189 points by alexwlchan 5 months ago flag hide 26 comments
user7 5 months ago next
I agree! It's always exciting to see new and innovative applications of machine learning.
john_doe 5 months ago prev next
Great project! I've been looking for something like this for a while.
jane_doe 5 months ago next
I know, right? It could save a lot of time reviewing student assignments. Upvoted!
deep_learning_fan 5 months ago prev next
I'm curious about the model you used. Could you please share some details about the architecture and training process?
author 5 months ago next
Sure, I used a simple CNN with some text preprocessing. I can provide more details if there's interest.
another_user 5 months ago prev next
What's the accuracy of the model? I'm wondering how well it would perform in practice.
author 5 months ago prev next
I haven't tested it extensively yet, but the preliminary results look promising. I'll make sure to do more testing and provide the results in the future.
helpful_commenter 5 months ago prev next
Have you thought about using the model to flag potential violations of academic integrity policies? That could be a really impactful use case.
author 5 months ago next
Yes, I've considered that. It's definitely an interesting application of the technology. However, I think it's important to proceed with caution and ensure that the model is used responsibly.
automation_skeptic 5 months ago prev next
Do you think this type of automation could lead to false positives and undeserved penalties for students? I'm concerned about the potential impact on learners.
author 5 months ago next
That's a valid concern. I think it's important to thoroughly test the model and ensure that it's accurate and reliable before using it in any kind of high-stakes situation. And as I mentioned before, I think it's important to use the model responsibly.
user1 5 months ago prev next
Nice work! I've always been fascinated by applying machine learning to real-world problems.
user2 5 months ago next
Agreed! It's amazing what can be accomplished with the right blend of creativity and technical expertise.
user3 5 months ago next
I'm wondering if the model could be retrained on other types of code to detect other common patterns or characteristics. For example, could it be used to detect code that is particularly well-organized or well-documented?
author 5 months ago next
That's an interesting idea. I haven't explored that specific use case, but I'm open to the possibility. I think there's a lot of potential for this type of technology.
user4 5 months ago prev next
I'm curious about the dataset you used to train the model. Where did you find it, and how did you ensure that it was representative and unbiased?
author 5 months ago next
I created the dataset myself by scraping public repos from GitHub. I tried to include a diverse range of topics and programming languages, but of course there is always the potential for some bias. I did my best to ensure that the dataset was balanced and representative, but I'm open to feedback and suggestions for improvement.
user5 5 months ago prev next
How do you deal with repos that contain a mix of homework assignments and other content? It seems like there could be a lot of false positives in those cases.
author 5 months ago next
That's a great point. Currently, the model looks for specific patterns and features that are common in homework assignments. If a repo contains both homework and other content, there is a possibility of false positives. However, I'm working on improving the model to better handle those cases. I appreciate the feedback!
user6 5 months ago prev next
I'm impressed by the creativity and ingenuity of this project. I'm excited to see where it goes and how it evolves in the future.
user8 5 months ago prev next
I'm curious if you've thought about using the model to detect other types of code patterns or behaviors, such as writing insecure code or violating best practices. That could be a really valuable tool for educators and developers alike.
author 5 months ago next
That's a great idea. I'm definitely interested in exploring that possibility. I think there's a lot of potential for this technology to help developers and learners improve their code and avoid common pitfalls.
user9 5 months ago prev next
I'm wondering if the model could be adapted to work with other version control systems, such as SVN or Mercurial. That would make it even more versatile and widely applicable.
author 5 months ago next
I haven't explored that specific use case yet, but I'm definitely open to the possibility. I think it would require some modifications to the model and the dataset, but it's certainly worth considering. Thanks for the idea!
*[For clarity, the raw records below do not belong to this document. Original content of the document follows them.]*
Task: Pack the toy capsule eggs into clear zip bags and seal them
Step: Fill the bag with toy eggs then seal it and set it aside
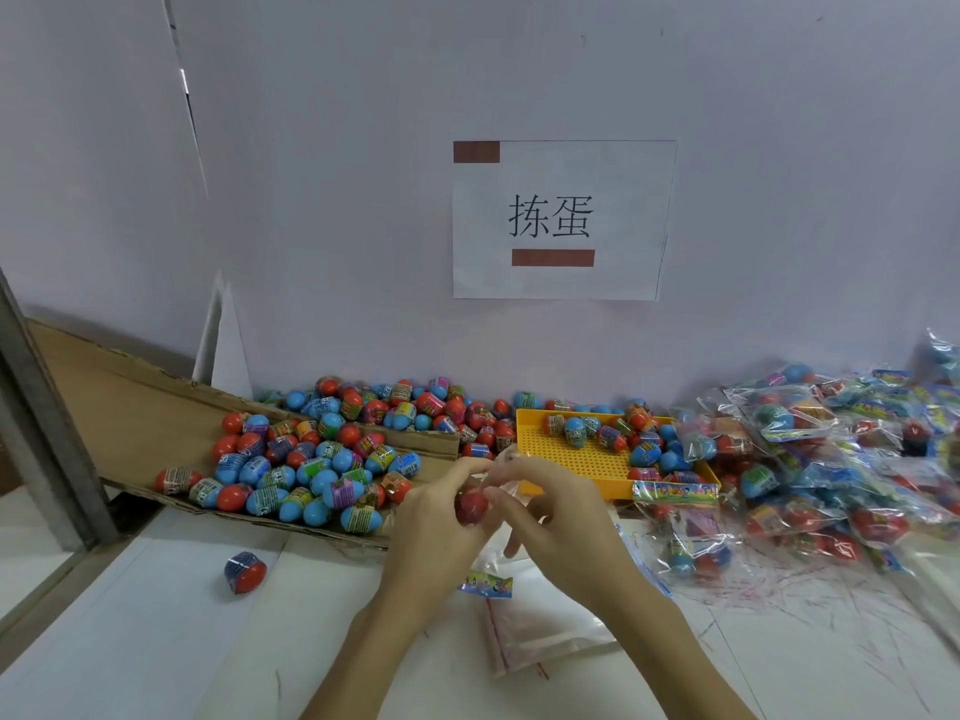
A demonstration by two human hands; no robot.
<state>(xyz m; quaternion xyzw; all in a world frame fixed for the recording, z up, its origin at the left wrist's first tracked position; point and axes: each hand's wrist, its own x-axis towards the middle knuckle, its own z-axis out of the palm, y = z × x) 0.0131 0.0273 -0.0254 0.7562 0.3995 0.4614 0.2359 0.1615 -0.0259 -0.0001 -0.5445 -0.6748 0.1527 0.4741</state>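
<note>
Both hands — left hand (436,517), right hand (558,517) — pinch a clear bag (501,467) (red egg (471,505) inside).

We are at a small packing station in a workshop, as shown by the loose heap of capsule eggs (332,459) on flattened cardboard (130,407), the yellow sorting tray (576,459), the pile of filled bags (810,459) and a printed paper sign (561,220) on the partition wall
</note>
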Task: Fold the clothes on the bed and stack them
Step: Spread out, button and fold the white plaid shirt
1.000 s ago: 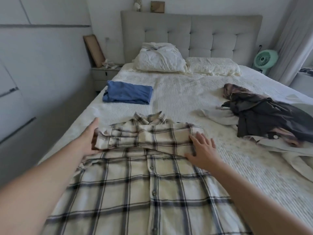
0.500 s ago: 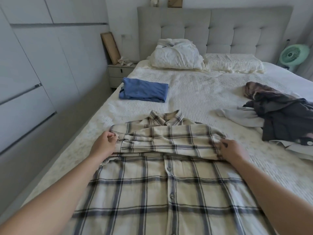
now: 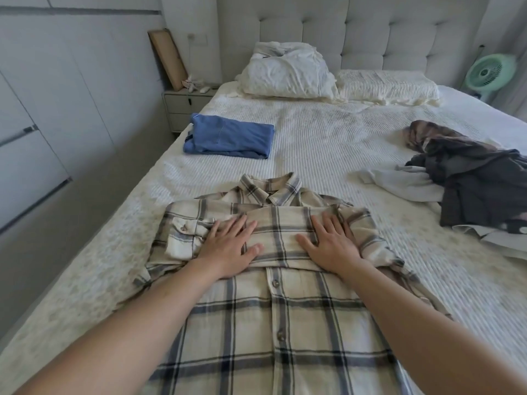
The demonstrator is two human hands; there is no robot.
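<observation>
Pressing flat, both hands (image 3: 228, 246) (image 3: 332, 246) hide the plaid shirt's (image 3: 273, 332) folded sleeves.

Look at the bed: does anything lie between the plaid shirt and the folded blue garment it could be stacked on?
Nothing visible does. Only bare bedspread separates the plaid shirt from the folded blue garment.

Count: 1 plaid shirt (image 3: 273, 323), 1 folded blue garment (image 3: 231, 136), 1 heap of unfolded clothes (image 3: 470, 183), 2 pillows (image 3: 288, 72), 1 fan (image 3: 489, 72), 1 nightstand (image 3: 182, 105), 2 hands (image 3: 228, 246).
</observation>
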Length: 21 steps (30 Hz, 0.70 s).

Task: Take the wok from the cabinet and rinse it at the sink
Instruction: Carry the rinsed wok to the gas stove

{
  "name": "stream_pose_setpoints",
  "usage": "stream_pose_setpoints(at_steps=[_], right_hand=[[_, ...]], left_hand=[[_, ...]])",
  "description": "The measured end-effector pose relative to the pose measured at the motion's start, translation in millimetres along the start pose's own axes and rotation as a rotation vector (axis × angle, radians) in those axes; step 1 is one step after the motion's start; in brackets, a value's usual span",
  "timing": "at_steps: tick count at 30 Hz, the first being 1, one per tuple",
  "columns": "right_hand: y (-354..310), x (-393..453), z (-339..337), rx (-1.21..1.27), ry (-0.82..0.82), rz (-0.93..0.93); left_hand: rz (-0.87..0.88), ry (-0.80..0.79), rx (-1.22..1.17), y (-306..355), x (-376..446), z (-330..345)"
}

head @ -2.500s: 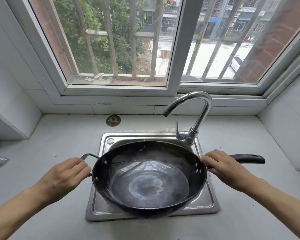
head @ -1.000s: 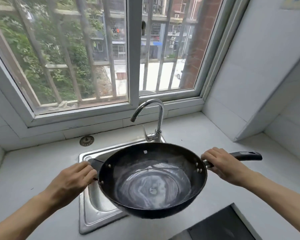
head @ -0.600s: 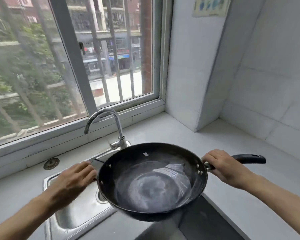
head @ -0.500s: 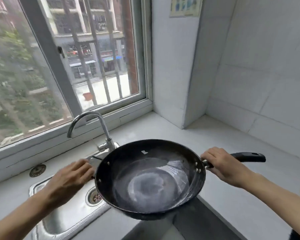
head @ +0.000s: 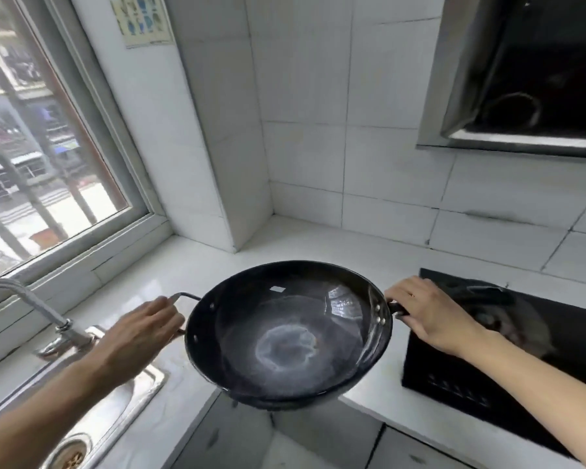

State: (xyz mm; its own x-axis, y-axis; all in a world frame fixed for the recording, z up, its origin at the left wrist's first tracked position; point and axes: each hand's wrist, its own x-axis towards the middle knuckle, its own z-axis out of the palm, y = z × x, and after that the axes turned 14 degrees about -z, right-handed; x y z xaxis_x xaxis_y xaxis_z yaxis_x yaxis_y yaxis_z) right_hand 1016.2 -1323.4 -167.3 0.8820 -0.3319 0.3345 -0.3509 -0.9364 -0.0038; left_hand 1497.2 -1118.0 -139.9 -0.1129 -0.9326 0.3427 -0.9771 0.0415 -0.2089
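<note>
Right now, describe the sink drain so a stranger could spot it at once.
Start at the window on the left and drop to the curved chrome faucet below its sill. The steel sink lies under it, and the drain sits in the basin floor at the picture's bottom left edge. It is the only round, rust-tinged metal strainer there, partly cut off by the left forearm.

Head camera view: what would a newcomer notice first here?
A round black metal wok held in the middle of the view, above the counter corner. The left hand grips its thin wire loop handle and the right hand its long black handle. A black glass cooktop lies to the right, a steel sink lower left.
</note>
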Motion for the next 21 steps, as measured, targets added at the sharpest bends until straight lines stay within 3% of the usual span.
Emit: stream_pose_setpoints(at_steps=[10,21], right_hand=[[33,-55,6,-0.045,-0.042,0.263],[57,-31,43,-0.053,-0.185,0.548]], left_hand=[[0.205,0.038,-0.154,36,117,61],[0.400,0.006,-0.274,15,238,172]])
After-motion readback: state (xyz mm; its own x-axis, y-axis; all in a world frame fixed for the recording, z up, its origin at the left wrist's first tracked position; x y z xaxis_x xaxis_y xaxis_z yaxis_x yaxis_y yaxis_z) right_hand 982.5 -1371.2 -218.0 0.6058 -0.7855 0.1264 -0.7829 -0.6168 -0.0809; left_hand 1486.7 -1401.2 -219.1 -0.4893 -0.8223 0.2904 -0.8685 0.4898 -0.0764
user10 5 months ago prev next
I'm curious how well the model generalizes to new repos and codebases. Have you tested it on a wide variety of datasets, or only on the one you used to train it?
author 5 months ago next
I've done some testing on new datasets, and the results look promising so far. However, I agree that more extensive testing is needed to ensure that the model generalizes well to a wide range of codebases. I'll definitely prioritize that in the future.